Exercise brief: If a line of the material contains "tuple", copy it.

Recorded data:
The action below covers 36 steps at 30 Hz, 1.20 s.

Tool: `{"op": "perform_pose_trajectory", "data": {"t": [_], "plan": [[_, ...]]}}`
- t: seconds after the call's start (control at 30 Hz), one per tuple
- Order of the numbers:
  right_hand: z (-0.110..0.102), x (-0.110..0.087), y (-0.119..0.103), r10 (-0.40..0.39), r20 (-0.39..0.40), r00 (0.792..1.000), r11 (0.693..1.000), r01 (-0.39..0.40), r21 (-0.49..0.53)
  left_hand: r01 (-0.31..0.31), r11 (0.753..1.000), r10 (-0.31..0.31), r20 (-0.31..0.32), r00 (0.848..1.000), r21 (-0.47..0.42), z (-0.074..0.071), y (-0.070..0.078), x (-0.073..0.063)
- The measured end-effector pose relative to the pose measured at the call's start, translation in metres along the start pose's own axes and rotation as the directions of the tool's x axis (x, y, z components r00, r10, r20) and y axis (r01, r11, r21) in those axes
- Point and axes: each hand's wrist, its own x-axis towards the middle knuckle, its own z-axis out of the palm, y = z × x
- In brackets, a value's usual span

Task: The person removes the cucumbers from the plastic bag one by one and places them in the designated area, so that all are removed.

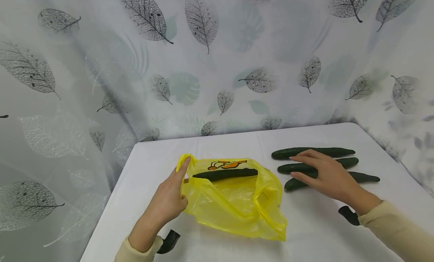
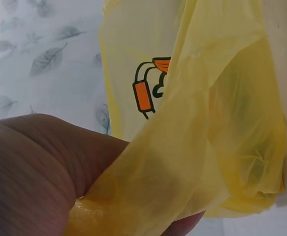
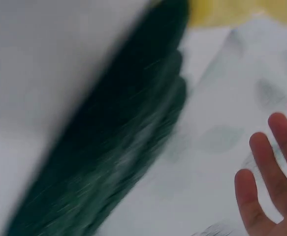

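Observation:
My left hand [image 1: 168, 198] grips the left edge of a yellow plastic bag [image 1: 234, 218], its film bunched between thumb and fingers in the left wrist view. The bag lies on its side with its mouth spread toward me. Inside it rests one dark green cucumber [image 1: 225, 174]. To the right, three more cucumbers lie side by side: a far one [image 1: 322, 152], a middle one [image 1: 348, 163] and a near one [image 1: 364, 177]. Over them hovers my right hand [image 1: 330, 178], fingers spread and holding nothing; in the right wrist view the cucumbers [image 3: 113, 113] look blurred.
A white-covered table [image 1: 152, 156] carries everything. Behind it and along both sides hangs a leaf-patterned curtain [image 1: 230, 62]. Black curved pieces show at both wrists, one by the left cuff [image 1: 138, 252] and one by the right cuff [image 1: 383, 216].

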Motion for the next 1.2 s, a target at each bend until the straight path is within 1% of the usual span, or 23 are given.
{"op": "perform_pose_trajectory", "data": {"t": [0.1, 0.17, 0.27, 0.37, 0.5, 0.57, 0.63, 0.67, 0.73, 0.87, 0.97, 1.03, 1.1, 1.13, 1.2], "plan": [[-0.002, 0.007, -0.025, -0.023, -0.045, 0.999, 0.998, 0.026, 0.054, 0.004, 1.0, -0.004, 0.002, 1.0, -0.006, 0.001, 0.0, 0.001], [-0.004, 0.013, -0.041, -0.056, -0.072, 0.996, 0.994, 0.062, 0.085, 0.003, 1.0, -0.003, 0.002, 1.0, -0.005, 0.001, 0.0, 0.002], [-0.005, 0.021, -0.065, -0.131, -0.111, 0.985, 0.983, 0.144, 0.113, 0.002, 1.0, -0.002, -0.002, 1.0, 0.002, 0.001, 0.0, 0.002], [-0.004, 0.029, -0.088, -0.208, -0.133, 0.969, 0.966, 0.224, 0.126, -0.001, 1.0, 0.001, -0.007, 1.0, 0.005, 0.001, -0.001, 0.002], [-0.002, 0.038, -0.117, -0.26, -0.097, 0.961, 0.945, 0.274, 0.181, 0.0, 1.0, 0.0, -0.005, 1.0, 0.006, 0.001, -0.003, 0.0], [0.0, 0.041, -0.129, -0.269, -0.061, 0.961, 0.932, 0.276, 0.233, 0.0, 1.0, 0.0, -0.002, 1.0, 0.004, 0.0, -0.003, 0.0], [0.001, 0.045, -0.14, -0.278, -0.027, 0.96, 0.913, 0.272, 0.305, -0.002, 1.0, 0.002, 0.0, 1.0, 0.004, 0.0, -0.003, -0.001], [0.002, 0.047, -0.145, -0.283, -0.017, 0.959, 0.899, 0.271, 0.345, -0.004, 1.0, 0.004, -0.001, 1.0, 0.005, 0.0, -0.003, -0.001], [0.003, 0.051, -0.154, -0.293, -0.004, 0.956, 0.858, 0.265, 0.44, -0.007, 1.0, 0.007, -0.002, 1.0, 0.005, 0.0, -0.004, -0.002], [0.003, 0.059, -0.172, -0.291, -0.001, 0.957, 0.746, 0.227, 0.626, -0.002, 1.0, 0.002, -0.001, 1.0, -0.008, 0.001, -0.004, -0.002], [0.001, 0.064, -0.184, -0.259, 0.023, 0.966, 0.663, 0.16, 0.731, -0.002, 1.0, 0.002, 0.003, 1.0, -0.022, 0.001, -0.005, -0.003], [-0.001, 0.068, -0.191, -0.238, 0.039, 0.971, 0.605, 0.117, 0.788, -0.003, 1.0, 0.003, 0.006, 1.0, -0.026, 0.001, -0.005, -0.003], [-0.002, 0.072, -0.196, -0.219, 0.05, 0.974, 0.556, 0.083, 0.827, -0.003, 1.0, 0.003, 0.008, 1.0, -0.022, 0.001, -0.006, -0.003], [-0.003, 0.074, -0.198, -0.211, 0.053, 0.976, 0.534, 0.07, 0.843, -0.002, 1.0, 0.002, 0.008, 1.0, -0.021, 0.001, -0.006, -0.003], [-0.002, 0.078, -0.2, -0.192, 0.056, 0.98, 0.504, 0.049, 0.862, -0.001, 1.0, 0.001, 0.007, 1.0, -0.017, 0.001, -0.007, -0.003]]}}
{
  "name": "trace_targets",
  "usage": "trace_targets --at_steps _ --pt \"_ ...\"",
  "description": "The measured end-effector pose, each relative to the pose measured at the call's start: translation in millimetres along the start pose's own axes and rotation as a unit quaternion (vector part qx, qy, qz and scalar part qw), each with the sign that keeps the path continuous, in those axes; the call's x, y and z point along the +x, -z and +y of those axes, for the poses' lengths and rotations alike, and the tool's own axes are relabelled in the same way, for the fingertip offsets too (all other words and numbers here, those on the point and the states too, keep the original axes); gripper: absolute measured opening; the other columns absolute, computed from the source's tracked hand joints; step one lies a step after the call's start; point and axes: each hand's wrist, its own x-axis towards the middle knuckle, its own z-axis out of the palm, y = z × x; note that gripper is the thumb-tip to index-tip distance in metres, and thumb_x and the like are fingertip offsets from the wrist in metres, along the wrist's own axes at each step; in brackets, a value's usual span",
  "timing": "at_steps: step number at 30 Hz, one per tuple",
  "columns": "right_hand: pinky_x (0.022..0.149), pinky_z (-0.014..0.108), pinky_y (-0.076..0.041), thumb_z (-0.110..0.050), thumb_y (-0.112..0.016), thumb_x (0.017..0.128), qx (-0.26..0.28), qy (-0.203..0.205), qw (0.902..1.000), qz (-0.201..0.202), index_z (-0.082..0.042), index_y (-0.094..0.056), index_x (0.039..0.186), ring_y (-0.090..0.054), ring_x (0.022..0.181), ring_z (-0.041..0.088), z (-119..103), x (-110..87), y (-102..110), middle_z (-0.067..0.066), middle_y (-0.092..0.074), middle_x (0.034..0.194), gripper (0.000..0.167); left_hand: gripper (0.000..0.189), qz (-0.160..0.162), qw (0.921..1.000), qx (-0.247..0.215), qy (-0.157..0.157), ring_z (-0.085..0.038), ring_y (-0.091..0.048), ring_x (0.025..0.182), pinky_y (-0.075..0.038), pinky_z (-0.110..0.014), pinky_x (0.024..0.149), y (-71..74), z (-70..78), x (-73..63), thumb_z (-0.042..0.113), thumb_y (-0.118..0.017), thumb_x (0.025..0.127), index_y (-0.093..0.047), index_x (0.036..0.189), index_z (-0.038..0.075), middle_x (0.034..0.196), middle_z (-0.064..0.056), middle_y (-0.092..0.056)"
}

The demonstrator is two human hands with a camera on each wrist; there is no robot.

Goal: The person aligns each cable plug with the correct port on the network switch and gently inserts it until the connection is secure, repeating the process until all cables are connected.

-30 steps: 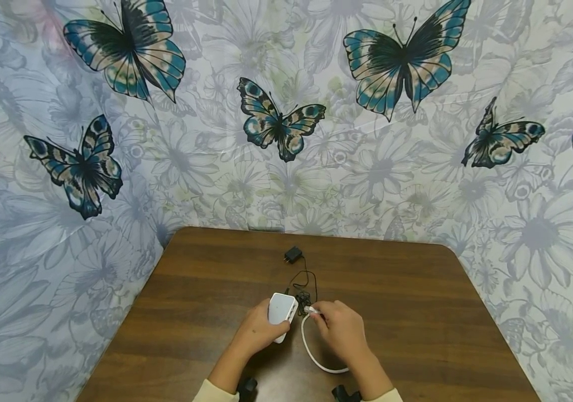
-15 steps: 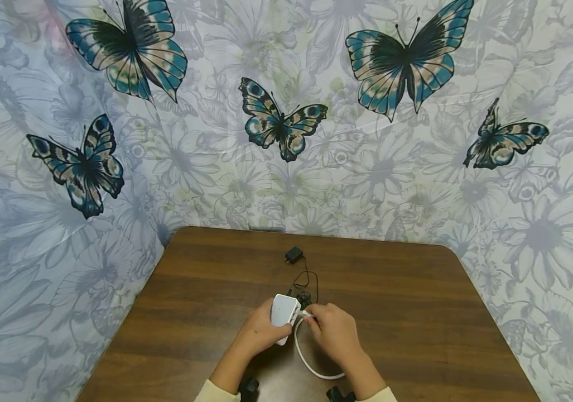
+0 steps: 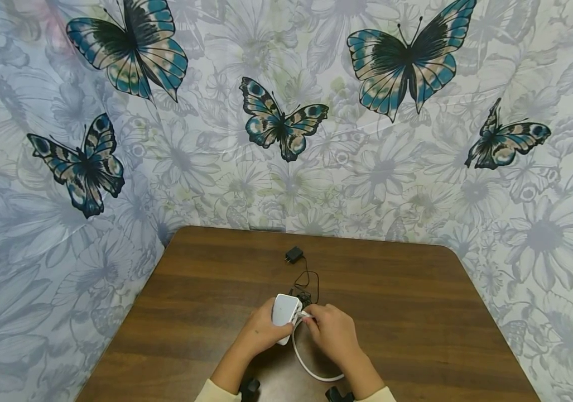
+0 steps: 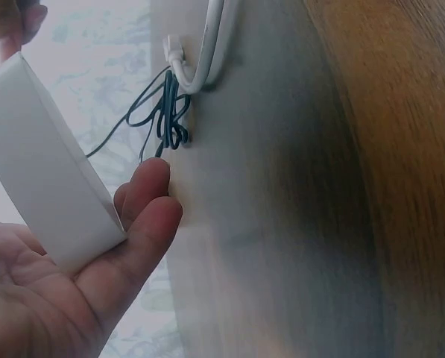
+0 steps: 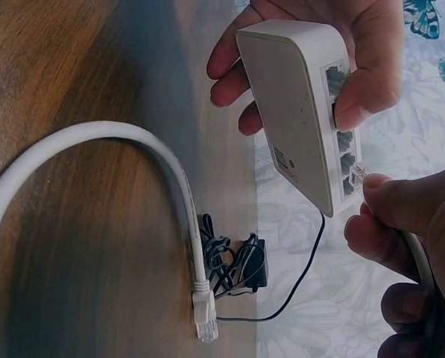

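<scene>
My left hand (image 3: 261, 333) holds a small white network switch (image 3: 284, 310) above the table, thumb on its port side. A row of ports shows along that side in the right wrist view, partly hidden by the left thumb (image 5: 365, 104). My right hand (image 3: 335, 333) pinches a clear-tipped Ethernet plug (image 5: 359, 176) right at one end port. Whether the plug is seated fully cannot be told. The white Ethernet cable (image 5: 95, 131) loops below, its other plug (image 5: 205, 313) hanging free in the right wrist view. A thin black cord (image 5: 300, 276) runs from the switch.
A black power adapter (image 3: 294, 255) lies on the brown wooden table (image 3: 216, 279) toward the back. Its bundled cord (image 5: 221, 257) sits just behind the switch. Butterfly-patterned cloth (image 3: 286, 190) hangs beyond the table's far edge.
My right hand has moved left with the Ethernet plug, from beside the switch up to its port side. The left hand and switch have shifted slightly right.
</scene>
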Motion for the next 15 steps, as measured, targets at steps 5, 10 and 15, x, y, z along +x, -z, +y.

Answer box:
- t: seconds after the call's start (control at 30 Hz), one per tuple
  "timing": "at_steps: step number at 30 Hz, one per tuple",

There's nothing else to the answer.